• What to do
The required output is a verbatim transcription of the listing, pictures excluded.

• Information shown

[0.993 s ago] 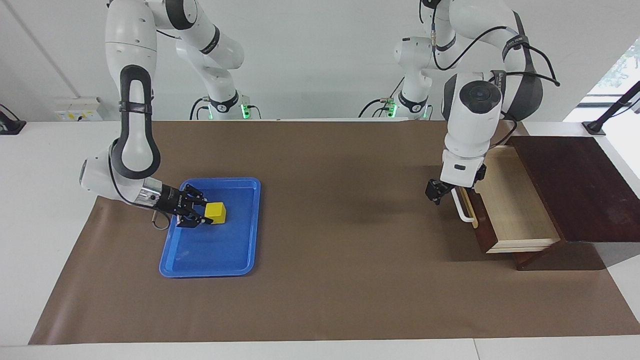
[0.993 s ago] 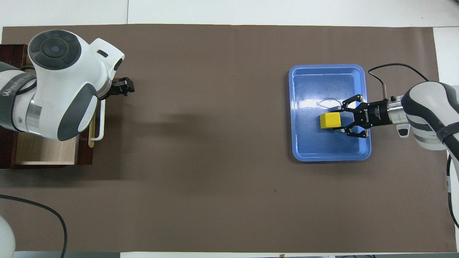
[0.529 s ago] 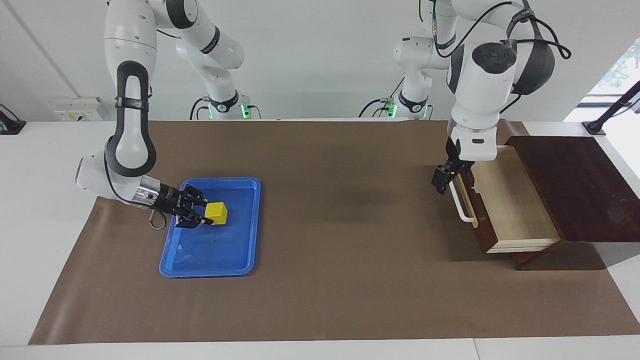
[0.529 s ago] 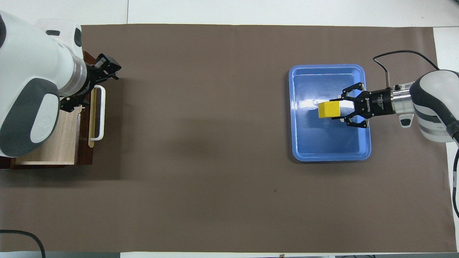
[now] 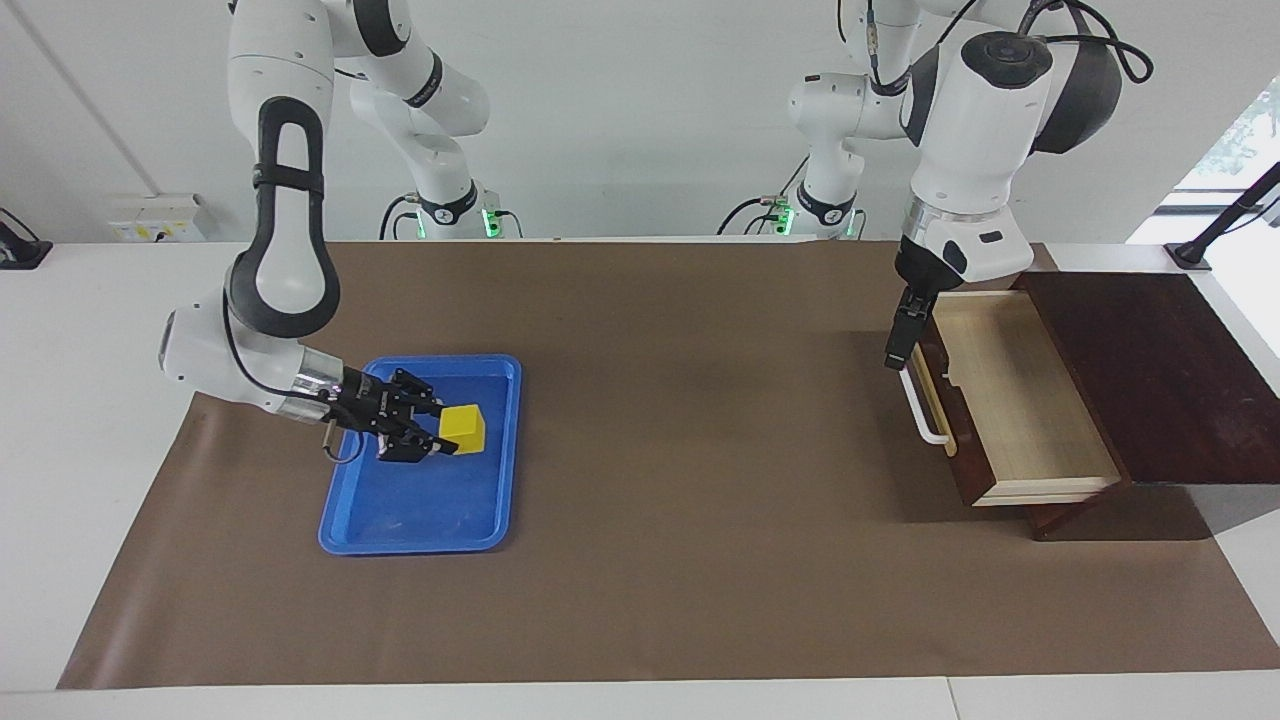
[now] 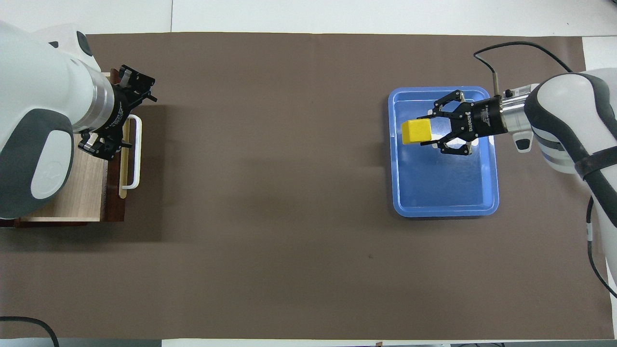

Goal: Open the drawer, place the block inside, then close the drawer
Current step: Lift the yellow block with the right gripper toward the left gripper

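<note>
A brown paper-like mat (image 5: 680,560) covers most of a white table (image 5: 70,330) set against a plain pale wall, where a white socket box (image 5: 155,218) is mounted near the right arm's end and bright daylight shows at the left arm's end. Two white Franka arms stand on bases lit with green lights.

The right gripper (image 5: 432,433) hangs low over the flat blue plastic tray (image 6: 446,205), its black fingers clamped on the small bright yellow cube block (image 5: 463,429); in the overhead view the right gripper (image 6: 430,129) holds the block (image 6: 417,131) over the tray's half farther from the robots. The block appears lifted clear of the tray floor, though neither view settles this.

At the left arm's end of the table, the wide shallow drawer (image 5: 1010,400) of the dark brown wooden box (image 5: 1150,370) stands pulled out, its pale light-wood interior exposed. The drawer's white bar handle (image 5: 922,408) sits on a tan strip facing the middle of the table. The left gripper (image 5: 897,343) hangs over the drawer's front edge, at the handle's end nearer to the robots. Seen from overhead, the left gripper (image 6: 115,118) shows its fingers spread wide apart and holding nothing.
</note>
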Robot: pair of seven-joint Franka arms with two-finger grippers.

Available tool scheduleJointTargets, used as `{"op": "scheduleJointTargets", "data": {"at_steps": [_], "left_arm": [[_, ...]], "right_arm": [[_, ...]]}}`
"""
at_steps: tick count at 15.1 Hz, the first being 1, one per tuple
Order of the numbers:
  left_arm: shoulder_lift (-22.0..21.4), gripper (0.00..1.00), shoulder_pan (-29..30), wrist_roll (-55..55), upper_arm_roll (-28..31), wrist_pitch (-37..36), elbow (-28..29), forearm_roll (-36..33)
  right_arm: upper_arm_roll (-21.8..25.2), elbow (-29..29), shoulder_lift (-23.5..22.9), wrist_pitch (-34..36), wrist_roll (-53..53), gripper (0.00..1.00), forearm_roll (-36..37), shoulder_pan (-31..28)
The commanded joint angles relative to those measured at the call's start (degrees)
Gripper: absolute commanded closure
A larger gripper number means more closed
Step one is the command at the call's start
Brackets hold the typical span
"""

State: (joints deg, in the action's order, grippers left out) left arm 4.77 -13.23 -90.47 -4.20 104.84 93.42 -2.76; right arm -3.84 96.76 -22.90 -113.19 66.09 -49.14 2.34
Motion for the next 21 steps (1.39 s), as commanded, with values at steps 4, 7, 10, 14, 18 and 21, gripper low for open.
{"op": "scheduleJointTargets", "data": {"at_steps": [4, 7, 10, 14, 18, 21], "left_arm": [[6.0, 0.0, -5.1, -23.0, 0.5, -8.6, -7.4, 3.6], [14.3, 0.0, -8.5, -31.0, 0.8, -11.9, -17.0, 3.6], [15.7, 0.0, -9.7, -33.7, 0.9, -7.7, -16.4, 3.3], [16.4, 0.0, -13.0, -37.3, 0.9, -4.3, -14.9, 3.3], [20.1, 0.0, -17.1, -42.0, 1.0, -2.4, -15.4, 0.7], [20.0, 0.0, -18.1, -42.9, 0.9, 0.4, -14.9, 0.6]], "right_arm": [[0.1, -3.0, -1.4, -6.2, 12.1, 1.0, -1.3, 11.1], [0.1, -3.0, -1.4, -8.5, 14.8, 1.0, -1.2, 14.8], [0.1, -2.8, -1.4, -10.3, 14.5, 1.0, -0.8, 16.6], [0.1, -2.9, -1.6, -11.8, 14.7, 1.0, -1.2, 18.1], [0.1, -2.9, -1.8, -13.0, 15.3, 1.0, -1.4, 19.7], [0.0, -2.8, -1.9, -14.2, 15.6, 1.0, -1.4, 19.9]]}}
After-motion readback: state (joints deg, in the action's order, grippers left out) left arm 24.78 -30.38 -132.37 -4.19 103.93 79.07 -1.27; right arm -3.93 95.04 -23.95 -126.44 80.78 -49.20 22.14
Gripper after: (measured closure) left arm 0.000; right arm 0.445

• Written answer
[0.993 s ago] 
[0.993 s ago] 
[0.529 s ago] 
[0.529 s ago] 
[now] 
[now] 

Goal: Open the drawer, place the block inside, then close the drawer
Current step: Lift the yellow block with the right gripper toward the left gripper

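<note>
A brown paper-like mat (image 5: 680,560) covers most of a white table (image 5: 70,330) set against a plain pale wall, where a white socket box (image 5: 155,218) is mounted near the right arm's end and bright daylight shows at the left arm's end. Two white Franka arms stand on bases lit with green lights.

The right gripper (image 5: 432,433) hangs low over the flat blue plastic tray (image 6: 446,205), its black fingers clamped on the small bright yellow cube block (image 5: 463,429); in the overhead view the right gripper (image 6: 430,129) holds the block (image 6: 417,131) over the tray's half farther from the robots. The block appears lifted clear of the tray floor, though neither view settles this.

At the left arm's end of the table, the wide shallow drawer (image 5: 1010,400) of the dark brown wooden box (image 5: 1150,370) stands pulled out, its pale light-wood interior exposed. The drawer's white bar handle (image 5: 922,408) sits on a tan strip facing the middle of the table. The left gripper (image 5: 897,343) hangs over the drawer's front edge, at the handle's end nearer to the robots. Seen from overhead, the left gripper (image 6: 115,118) shows its fingers spread wide apart and holding nothing.
</note>
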Robot: pair of seven-joint Franka arms with two-finger grippers.

Available tool scheduleJointTargets, used as `{"op": "scheduleJointTargets", "data": {"at_steps": [_], "left_arm": [[_, ...]], "right_arm": [[_, ...]]}}`
"""
at_steps: tick count at 15.1 Hz, the first being 1, one per tuple
Order of the numbers:
  left_arm: shoulder_lift (-22.0..21.4), gripper (0.00..1.00), shoulder_pan (-29..30), wrist_roll (-55..55), upper_arm_roll (-28..31), wrist_pitch (-37..36), elbow (-28..29), forearm_roll (-36..33)
  right_arm: upper_arm_roll (-21.8..25.2), elbow (-29..29), shoulder_lift (-23.5..22.9), wrist_pitch (-34..36), wrist_roll (-53..53), gripper (0.00..1.00), forearm_roll (-36..37), shoulder_pan (-31..28)
The commanded joint angles relative to those measured at the call's start (degrees)
Gripper: absolute commanded closure
A larger gripper number means more closed
Step one is the command at the call's start
Brackets hold the typical span
"""

State: (joints deg, in the action's order, grippers left out) left arm 4.77 -13.23 -90.47 -4.20 104.84 93.42 -2.76; right arm -3.84 96.76 -22.90 -113.19 66.09 -49.14 2.34
Motion for the next 21 steps (1.39 s), as commanded, with values at steps 4, 7, 10, 14, 18 and 21, gripper low for open.
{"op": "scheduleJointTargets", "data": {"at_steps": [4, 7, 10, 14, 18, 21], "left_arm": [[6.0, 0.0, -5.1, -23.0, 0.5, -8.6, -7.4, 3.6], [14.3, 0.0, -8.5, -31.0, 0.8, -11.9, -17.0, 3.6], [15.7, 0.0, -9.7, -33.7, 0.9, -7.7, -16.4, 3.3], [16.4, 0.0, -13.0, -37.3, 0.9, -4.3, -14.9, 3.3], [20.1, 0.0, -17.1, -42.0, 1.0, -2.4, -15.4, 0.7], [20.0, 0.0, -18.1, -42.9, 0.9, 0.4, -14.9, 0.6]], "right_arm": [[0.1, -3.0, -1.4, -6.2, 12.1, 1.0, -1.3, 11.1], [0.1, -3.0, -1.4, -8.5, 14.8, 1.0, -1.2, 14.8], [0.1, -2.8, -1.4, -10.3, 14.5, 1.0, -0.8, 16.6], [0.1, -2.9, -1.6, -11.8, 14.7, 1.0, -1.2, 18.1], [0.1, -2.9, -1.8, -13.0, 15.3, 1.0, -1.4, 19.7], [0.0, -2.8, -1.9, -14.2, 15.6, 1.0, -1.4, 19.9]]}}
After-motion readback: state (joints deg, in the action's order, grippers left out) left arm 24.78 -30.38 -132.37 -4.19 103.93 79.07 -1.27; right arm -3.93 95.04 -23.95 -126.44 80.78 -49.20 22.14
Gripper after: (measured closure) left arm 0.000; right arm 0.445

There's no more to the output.